Code examples

Learn how to use the DAP Client Library.

DAP client library is following the asynchronous programming paradigm, and makes use of the new Python keywords async and await. The examples below have to be executed in an asynchronous context. You can enter an asynchronous context by invoking asyncio.run. By default, a Python script runs in a synchronous context; you must wrap the examples below into an async function, or you will get a syntax error.

Initiate library

First, we need to instantiate the DAPClient class:

import os
from dap.api import DAPClient
from dap.dap_types import Credentials

base_url: str = os.environ["DAP_API_URL"]
client_id: str = os.environ["DAP_CLIENT_ID"]
client_secret: str = os.environ["DAP_CLIENT_SECRET"]

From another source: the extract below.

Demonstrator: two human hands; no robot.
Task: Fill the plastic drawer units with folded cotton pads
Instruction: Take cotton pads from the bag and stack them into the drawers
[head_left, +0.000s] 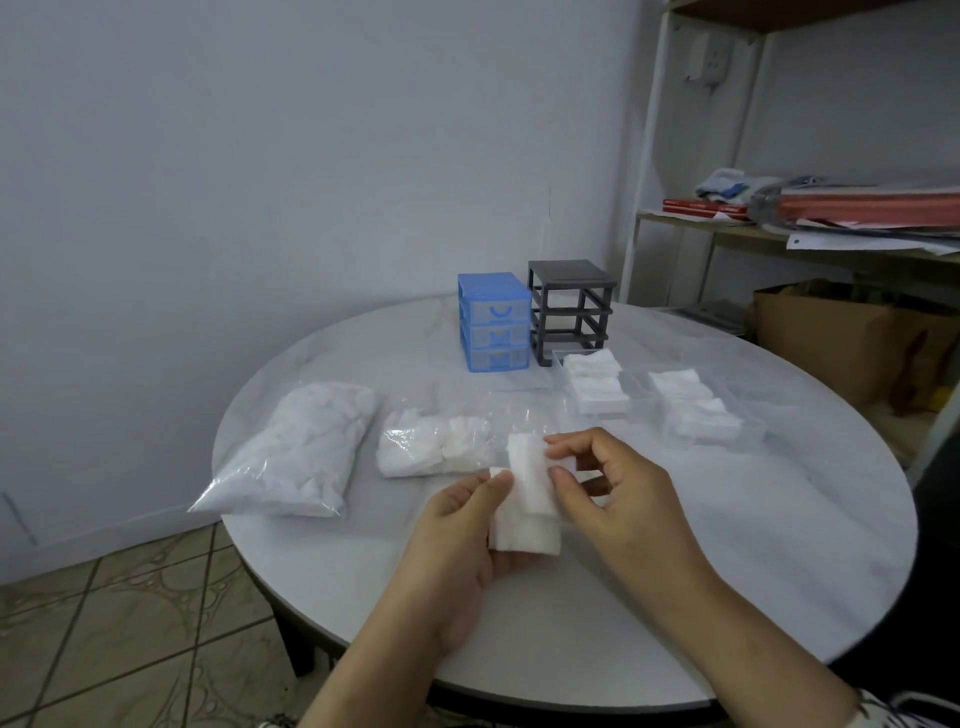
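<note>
your left hand (462, 540) is cradling a stack of white cotton pads (524, 519) while your right hand (618, 483) fingers (563, 475) are pinching the top folded pad.

2 drawer units (532, 317) behind pad trays (597, 384), bags (296, 452) left

Two bare hands and forearms, no sleeves

The left hand (457, 540) and right hand (618, 483) wear no gloves, rings or watch; both forearms are uncovered down to the frame's lower edge
</note>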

credentials = Credentials.create(client_id=client_id, client_secret=client_secret)
async with DAPClient(base_url, credentials) as session:
    ...

However, DAPClient can automatically extract the value of these parameters from the above environment variables, allowing us to write:

async with DAPClient() as session:
    ...

Note that DAPClient uses an asynchronous context manager. Keywords such as async with are permitted only in an asynchronous context. We can enter such a context by invoking asyncio.run(my_function(arg1, arg2, ...)).

Let’s explore a few common use cases with DAPClient.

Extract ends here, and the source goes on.